Après trois ans d'audiences, le verdict du Plan Condor tombe vendredi à Buenos Aires. Dans les années 1970, il a permis aux dictatures sud-américaines (Argentine, Chili, Uruguay, Bolivie, Paraguay, Brésil) d'étendre la répression d'opposants dans des pays amis.
La plupart des exécutions ou enlèvements (89) ont été perpétrés en Argentine, où de nombreux Uruguayens, Chiliens et Paraguayens ayant fui leur pays vivaient comme réfugiés politiques.
"C'est la première décision judiciaire sur le Plan Condor en tant que structure de coordination répressive", fait remarquer Gaston Chillier, directeur exécutif du Centre d'études légales et sociales (CELS), ONG argentine défendant les droits de l'Homme et représentant les intérêts des familles de victimes.
Au début du procès, en février 2013, ils étaient 25 accusés, dont l'ancien dictateur argentin Jorge Videla (1976-1981), retrouvé mort dans sa prison, trois jours après son témoignage. Il avait été précédemment condamné pour crime contre l'humanité.
Vendredi, ils seront 18 sur les bancs des accusés, des cadres de l'armée, 17 Argentins et un Uruguayen.
Ils auraient pu être plus nombreux mais diverses demandes d'extradition sont restées lettre morte.
- Washington savait -
A cette époque, Henry Kissinger était le chef de la diplomatie américaine et les Etats-Unis voyaient dans les dictatures un rempart face à l'avancée de la gauche, dans un contexte de Guerre froide.
"Des documents déclassifiés révèlent une correspondance entre un ministre argentin et Kissinger sur le Plan Condor. Le ministre expose la nécessité de maximiser les efforts contre le marxisme", assure l'avocate des victimes Luz Palmas.

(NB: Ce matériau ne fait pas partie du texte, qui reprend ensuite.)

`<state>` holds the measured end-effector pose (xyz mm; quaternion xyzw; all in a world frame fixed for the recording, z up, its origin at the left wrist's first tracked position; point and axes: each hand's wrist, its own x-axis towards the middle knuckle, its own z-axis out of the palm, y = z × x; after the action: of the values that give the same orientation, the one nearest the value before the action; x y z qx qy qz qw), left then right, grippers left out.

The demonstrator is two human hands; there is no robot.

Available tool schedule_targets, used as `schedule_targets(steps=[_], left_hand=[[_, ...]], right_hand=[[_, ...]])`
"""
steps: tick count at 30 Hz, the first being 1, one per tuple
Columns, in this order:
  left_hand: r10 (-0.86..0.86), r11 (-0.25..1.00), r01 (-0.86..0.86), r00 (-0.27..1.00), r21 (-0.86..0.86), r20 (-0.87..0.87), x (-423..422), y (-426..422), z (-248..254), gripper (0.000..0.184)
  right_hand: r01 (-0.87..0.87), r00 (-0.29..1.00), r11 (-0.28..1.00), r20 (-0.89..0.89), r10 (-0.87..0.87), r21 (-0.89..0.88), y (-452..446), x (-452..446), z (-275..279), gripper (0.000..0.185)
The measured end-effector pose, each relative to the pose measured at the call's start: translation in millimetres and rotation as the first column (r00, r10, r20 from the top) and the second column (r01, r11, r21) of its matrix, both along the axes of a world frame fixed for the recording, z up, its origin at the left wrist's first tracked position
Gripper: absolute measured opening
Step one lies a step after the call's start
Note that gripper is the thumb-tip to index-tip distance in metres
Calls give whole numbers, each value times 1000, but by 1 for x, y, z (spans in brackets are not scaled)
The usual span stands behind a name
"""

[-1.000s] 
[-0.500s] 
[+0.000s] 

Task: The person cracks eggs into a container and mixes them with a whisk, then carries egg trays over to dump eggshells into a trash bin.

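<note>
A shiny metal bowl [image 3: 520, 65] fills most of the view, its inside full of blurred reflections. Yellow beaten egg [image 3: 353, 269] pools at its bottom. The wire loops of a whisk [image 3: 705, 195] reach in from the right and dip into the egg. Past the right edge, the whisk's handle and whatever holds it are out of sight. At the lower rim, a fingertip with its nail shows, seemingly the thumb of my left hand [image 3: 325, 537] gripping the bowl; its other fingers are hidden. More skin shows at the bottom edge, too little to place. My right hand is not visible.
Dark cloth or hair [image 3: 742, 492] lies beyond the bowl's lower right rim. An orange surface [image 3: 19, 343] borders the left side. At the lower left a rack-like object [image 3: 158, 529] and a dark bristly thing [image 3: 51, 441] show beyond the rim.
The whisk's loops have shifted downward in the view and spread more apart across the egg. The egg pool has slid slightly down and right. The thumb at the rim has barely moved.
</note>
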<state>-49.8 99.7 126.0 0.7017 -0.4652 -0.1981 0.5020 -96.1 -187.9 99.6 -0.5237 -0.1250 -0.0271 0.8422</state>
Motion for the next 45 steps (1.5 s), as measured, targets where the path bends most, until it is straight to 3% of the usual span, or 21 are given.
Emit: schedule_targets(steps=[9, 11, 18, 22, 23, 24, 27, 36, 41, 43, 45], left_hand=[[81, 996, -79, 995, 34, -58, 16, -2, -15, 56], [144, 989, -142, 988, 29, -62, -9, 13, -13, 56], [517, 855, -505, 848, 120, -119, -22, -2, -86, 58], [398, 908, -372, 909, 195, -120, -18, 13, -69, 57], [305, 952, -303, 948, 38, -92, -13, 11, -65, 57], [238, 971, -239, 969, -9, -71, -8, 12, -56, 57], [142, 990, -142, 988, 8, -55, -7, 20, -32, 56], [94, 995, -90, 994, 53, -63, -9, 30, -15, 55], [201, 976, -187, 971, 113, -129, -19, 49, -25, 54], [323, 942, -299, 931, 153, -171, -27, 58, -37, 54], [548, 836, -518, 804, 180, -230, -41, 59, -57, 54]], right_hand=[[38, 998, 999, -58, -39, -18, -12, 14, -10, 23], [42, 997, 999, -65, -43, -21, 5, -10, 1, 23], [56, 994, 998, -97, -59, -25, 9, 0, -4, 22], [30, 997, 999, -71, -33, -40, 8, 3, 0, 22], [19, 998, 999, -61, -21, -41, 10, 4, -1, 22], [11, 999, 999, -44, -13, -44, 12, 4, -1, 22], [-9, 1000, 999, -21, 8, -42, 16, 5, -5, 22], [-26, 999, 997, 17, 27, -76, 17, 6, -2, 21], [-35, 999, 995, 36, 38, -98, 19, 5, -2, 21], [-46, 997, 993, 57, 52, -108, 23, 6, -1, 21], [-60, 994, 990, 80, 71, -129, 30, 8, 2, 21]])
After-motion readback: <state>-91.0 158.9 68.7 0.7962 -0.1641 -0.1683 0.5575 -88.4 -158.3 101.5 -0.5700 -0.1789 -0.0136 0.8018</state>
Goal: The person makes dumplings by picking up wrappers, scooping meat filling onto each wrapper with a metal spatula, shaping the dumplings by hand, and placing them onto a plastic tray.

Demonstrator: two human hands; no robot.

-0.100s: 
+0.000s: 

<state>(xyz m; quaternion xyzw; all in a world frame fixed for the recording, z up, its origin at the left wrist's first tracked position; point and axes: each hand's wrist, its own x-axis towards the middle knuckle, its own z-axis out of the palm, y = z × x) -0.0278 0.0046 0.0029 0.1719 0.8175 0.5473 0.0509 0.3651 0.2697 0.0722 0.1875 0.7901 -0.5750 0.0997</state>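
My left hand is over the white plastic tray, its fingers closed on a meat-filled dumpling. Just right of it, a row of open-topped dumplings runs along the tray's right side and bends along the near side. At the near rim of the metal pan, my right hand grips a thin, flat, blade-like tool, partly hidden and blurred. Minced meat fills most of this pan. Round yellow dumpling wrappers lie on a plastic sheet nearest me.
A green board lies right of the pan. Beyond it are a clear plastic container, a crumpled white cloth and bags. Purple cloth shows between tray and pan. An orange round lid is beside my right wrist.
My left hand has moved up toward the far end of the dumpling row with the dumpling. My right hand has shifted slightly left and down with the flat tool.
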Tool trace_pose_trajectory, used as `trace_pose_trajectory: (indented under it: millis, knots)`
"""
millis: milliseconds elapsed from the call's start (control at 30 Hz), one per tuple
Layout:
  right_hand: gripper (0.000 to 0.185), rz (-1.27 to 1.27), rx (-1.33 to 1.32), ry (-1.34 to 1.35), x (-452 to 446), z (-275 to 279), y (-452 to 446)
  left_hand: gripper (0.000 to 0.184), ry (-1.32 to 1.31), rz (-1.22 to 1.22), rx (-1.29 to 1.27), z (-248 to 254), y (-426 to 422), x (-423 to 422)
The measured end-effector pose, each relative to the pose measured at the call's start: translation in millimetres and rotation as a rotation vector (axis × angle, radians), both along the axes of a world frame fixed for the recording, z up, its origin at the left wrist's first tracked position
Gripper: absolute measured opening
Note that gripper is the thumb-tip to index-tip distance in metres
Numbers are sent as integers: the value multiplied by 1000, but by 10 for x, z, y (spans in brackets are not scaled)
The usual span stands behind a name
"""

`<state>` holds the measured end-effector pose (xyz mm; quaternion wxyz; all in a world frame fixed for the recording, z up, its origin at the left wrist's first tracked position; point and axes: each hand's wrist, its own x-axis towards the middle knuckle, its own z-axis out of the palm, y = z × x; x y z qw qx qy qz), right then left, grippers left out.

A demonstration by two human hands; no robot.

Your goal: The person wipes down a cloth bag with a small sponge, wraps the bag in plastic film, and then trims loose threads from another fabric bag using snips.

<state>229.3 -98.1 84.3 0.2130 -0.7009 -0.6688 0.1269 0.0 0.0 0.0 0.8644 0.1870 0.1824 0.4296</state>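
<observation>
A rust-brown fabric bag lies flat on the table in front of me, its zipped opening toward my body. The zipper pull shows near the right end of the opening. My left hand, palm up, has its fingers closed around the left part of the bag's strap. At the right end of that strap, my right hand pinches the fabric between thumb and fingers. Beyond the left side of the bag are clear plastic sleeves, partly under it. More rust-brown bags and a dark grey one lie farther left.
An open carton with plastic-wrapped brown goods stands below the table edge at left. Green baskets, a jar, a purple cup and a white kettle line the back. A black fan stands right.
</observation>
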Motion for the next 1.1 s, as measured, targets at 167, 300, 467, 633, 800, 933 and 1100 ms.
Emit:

"S'il y a des choses qui doivent être faites, faites-les rapidement. Mais vous devez reprendre rapidement les procédures normales", lui aurait répondu Kissinger.
Le dossier s'appuie sur des documents américains des National Security Archives. Ils établissent une grande coopération entre pays membres du Plan Condor. Les services uruguayens étaient par exemple autorisés à supprimer un opposant en Argentine ou à demander à la junte argentine de le faire disparaître.
Le Plan Condor prévoyait trois phases, détaille l'avocate. Premièrement, l'identification des opposants. Deuxièmement, leur élimination ou leur enlèvement dans les pays sud-américains.
La troisième phase, la neutralisation d'exilés en Europe ou à l'extérieur de l'Amérique du sud, poursuit Luz Palmas, a finalement été suspendue après l'attentat mené par un agent des services chiliens et de la CIA contre Orlando Letelier.
Letelier, ancien ministre de Salvador Allende, a été tué lors d'un attentat à la voiture piégée à Washington le 21 septembre 1976, considéré comme l'une des premières attaques terroristes sur le sol américain.
"Des opérations étaient en préparation en France et au Portugal. Mais il y a eu des fuites et tout a été annulé", indique Luz Palmas.
- Deux ex-présidents accusés -
Un cas emblématique est celui d'un couple de militants opposés à la junte militaire, Maria Garcia et Marcelo Gelman, arrêtés le 24 août 1976 à Buenos Aires et conduits dans l'atelier mécanique Orletti, transformé en centre de torture. Lui est tué. Elle, enceinte et de nationalité uruguayenne, est transférée à Montevideo. Sa famille reste sans nouvelles à ce jour.
Sa fille, Macarena, confiée en adoption à une famille proche de la dictature uruguayenne, fera la connaissance de sa famille de sang à l'âge de 23 ans, en 2000.
Des centaines de militaires et policiers ont été jugés en Argentine pour des crimes commis pendant les années de dictature (1976-1983), alors que dans les autres pays voisins, les tortionnaires ont bénéficié de lois d'amnistie, notamment au Brésil.
"Le procès a permis de mieux comprendre comment fonctionnait le Plan Condor, et sa dimension. Jusque là, il n'y avait eu que des investigations d'historiens et des journalistes", souligne l'avocate argentine.
Les militaires communiquaient entre eux avec une sorte de télex, baptisé "condortel", dont ils avaient appris le maniement lors de formations organisées par l'armée américaine à l'Ecole des Amériques au Panama.
Outre Videla, le dernier général à avoir présidé l'Argentine (1982-1983), Reynaldo Bignone, risque 20 ans de prison de plus. Il a déjà été condamné en 2012, en même temps que Videla, pour vols de bébés d'opposants qui étaient ensuite adoptés par des fonctionnaires du régime.